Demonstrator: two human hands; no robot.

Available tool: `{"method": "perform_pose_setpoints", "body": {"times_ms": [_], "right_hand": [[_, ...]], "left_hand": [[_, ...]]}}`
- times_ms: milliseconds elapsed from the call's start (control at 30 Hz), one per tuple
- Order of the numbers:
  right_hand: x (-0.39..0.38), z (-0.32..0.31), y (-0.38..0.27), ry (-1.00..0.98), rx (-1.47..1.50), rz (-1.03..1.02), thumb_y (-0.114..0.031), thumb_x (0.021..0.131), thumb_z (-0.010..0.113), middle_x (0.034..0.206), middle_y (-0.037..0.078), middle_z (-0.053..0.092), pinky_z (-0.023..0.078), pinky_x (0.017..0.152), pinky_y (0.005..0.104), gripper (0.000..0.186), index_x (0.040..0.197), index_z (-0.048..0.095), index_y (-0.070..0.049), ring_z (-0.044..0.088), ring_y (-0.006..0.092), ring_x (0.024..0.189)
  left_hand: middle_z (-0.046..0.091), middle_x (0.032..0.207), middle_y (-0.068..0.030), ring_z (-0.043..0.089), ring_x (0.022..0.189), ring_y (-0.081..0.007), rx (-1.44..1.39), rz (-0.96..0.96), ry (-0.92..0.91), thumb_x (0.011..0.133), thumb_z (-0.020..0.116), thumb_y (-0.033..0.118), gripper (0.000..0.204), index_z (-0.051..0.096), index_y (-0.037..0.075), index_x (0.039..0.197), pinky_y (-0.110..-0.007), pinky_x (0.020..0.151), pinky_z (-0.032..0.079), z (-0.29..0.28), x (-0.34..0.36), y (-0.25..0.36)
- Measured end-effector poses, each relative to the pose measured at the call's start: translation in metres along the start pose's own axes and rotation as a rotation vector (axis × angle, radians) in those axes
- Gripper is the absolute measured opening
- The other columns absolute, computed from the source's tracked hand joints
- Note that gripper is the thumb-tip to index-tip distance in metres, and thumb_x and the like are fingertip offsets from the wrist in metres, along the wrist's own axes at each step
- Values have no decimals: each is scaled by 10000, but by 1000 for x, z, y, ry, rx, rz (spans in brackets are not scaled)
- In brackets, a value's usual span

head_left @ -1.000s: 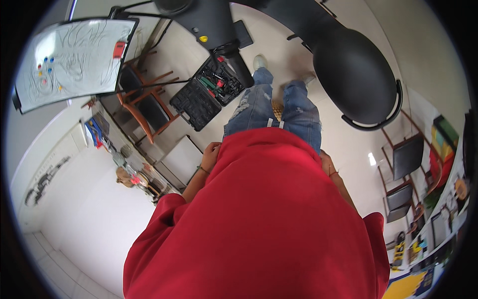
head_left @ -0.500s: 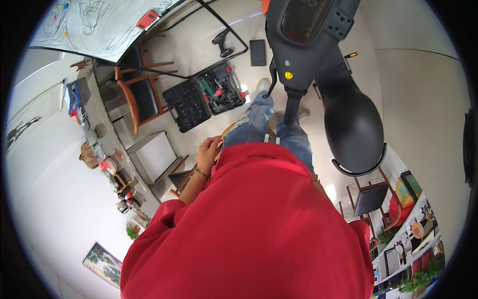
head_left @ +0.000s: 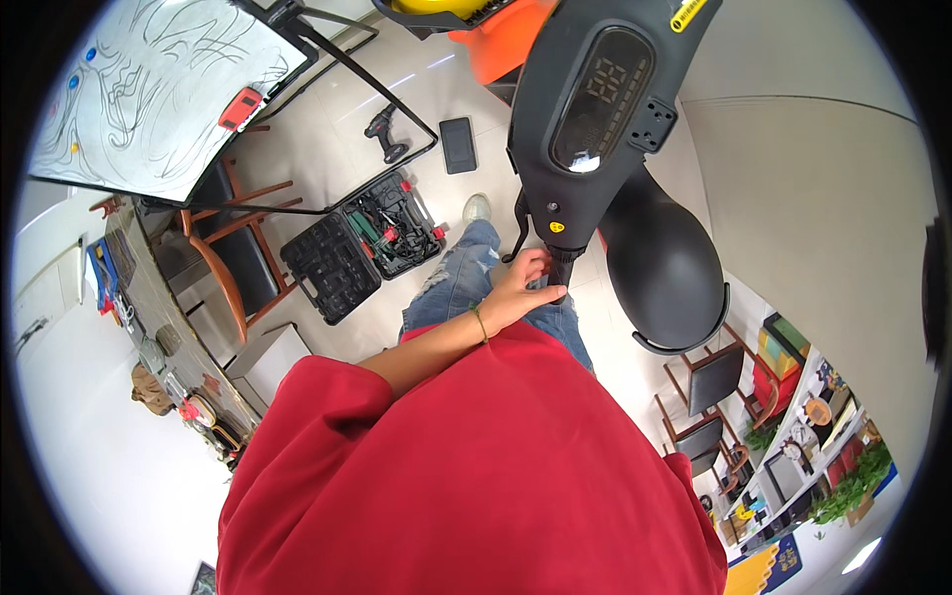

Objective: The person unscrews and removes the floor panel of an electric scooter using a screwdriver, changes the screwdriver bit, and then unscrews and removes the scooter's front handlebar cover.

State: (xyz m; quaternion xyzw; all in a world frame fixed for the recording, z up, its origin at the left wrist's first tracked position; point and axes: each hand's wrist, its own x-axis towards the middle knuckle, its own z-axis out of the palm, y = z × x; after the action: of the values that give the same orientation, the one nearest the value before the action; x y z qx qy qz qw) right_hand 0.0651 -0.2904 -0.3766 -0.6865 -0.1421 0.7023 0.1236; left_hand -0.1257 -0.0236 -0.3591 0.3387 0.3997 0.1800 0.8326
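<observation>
My left hand reaches across the front of my red shirt. Its fingers curl around a black handlebar grip, with the thumb along the grip's lower end. The grip sticks out toward me from a dark grey vehicle console with a lit display. Just left of the grip hangs a thin curved black lever, apart from my fingers. A smooth black oval part with a thin rim bar is to the right. My right hand is not visible.
An opened black tool case lies on the floor to the left. Beyond it are a cordless drill and a dark flat tablet-like thing. Chairs stand left and right, one a wooden-armed chair. A whiteboard fills the upper left.
My left hand has come from beside my left hip to the grip and closed around it. My view has shifted, so more of the console and an orange part behind it show.
</observation>
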Motion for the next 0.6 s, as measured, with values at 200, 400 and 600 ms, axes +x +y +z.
{"method": "perform_pose_setpoints", "body": {"times_ms": [200, 400, 600], "right_hand": [[-10, 17, 46, 82, 84, 17, -90, 934, 445, 1147, 134, 621, 477, 898, 329, 368, 1275, 493, 40, 591, 208, 1036], [33, -44, 129, 601, -82, -33, -103, 913, 502, 913, 148, 684, 524, 763, 305, 232, 1069, 622, 21, 665, 192, 817], [210, -15, 93, 201, -182, -287, -255, 841, 535, 1025, 207, 640, 503, 801, 405, 349, 1130, 603, -72, 620, 360, 939]], "left_hand": [[591, 974, -21, 546, 920, -98, 216, -310, 39, 834, 707, 185, 309, 549, 30, 1049, -255, 825, 446, 0, 16, 10], [596, 800, -12, 542, 707, -91, 595, -164, 452, 816, 698, 155, 203, 595, 16, 923, -242, 634, 440, -58, -30, 35], [555, 640, 7, 474, 539, -62, 993, 177, 989, 825, 698, 135, 176, 598, -6, 860, -225, 476, 356, -89, -28, 83]]}}
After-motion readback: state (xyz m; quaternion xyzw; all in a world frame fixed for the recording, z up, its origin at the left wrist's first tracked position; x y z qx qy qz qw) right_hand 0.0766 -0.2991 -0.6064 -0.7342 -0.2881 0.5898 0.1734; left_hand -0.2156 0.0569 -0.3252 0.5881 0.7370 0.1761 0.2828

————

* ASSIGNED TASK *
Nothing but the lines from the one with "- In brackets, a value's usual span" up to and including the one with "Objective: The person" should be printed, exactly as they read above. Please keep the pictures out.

* SOLUTION TO THIS EXERCISE *
- In brackets, a value's usual span

head_left @ -1.000s: 
head_left @ -0.500s: 
head_left @ +0.000s: 

Objective: The person unscrews and removes the floor panel of an electric scooter using a screwdriver, changes the screwdriver bit, and then unscrews and removes the scooter's front handlebar cover.

With this, there is nothing more to the exercise.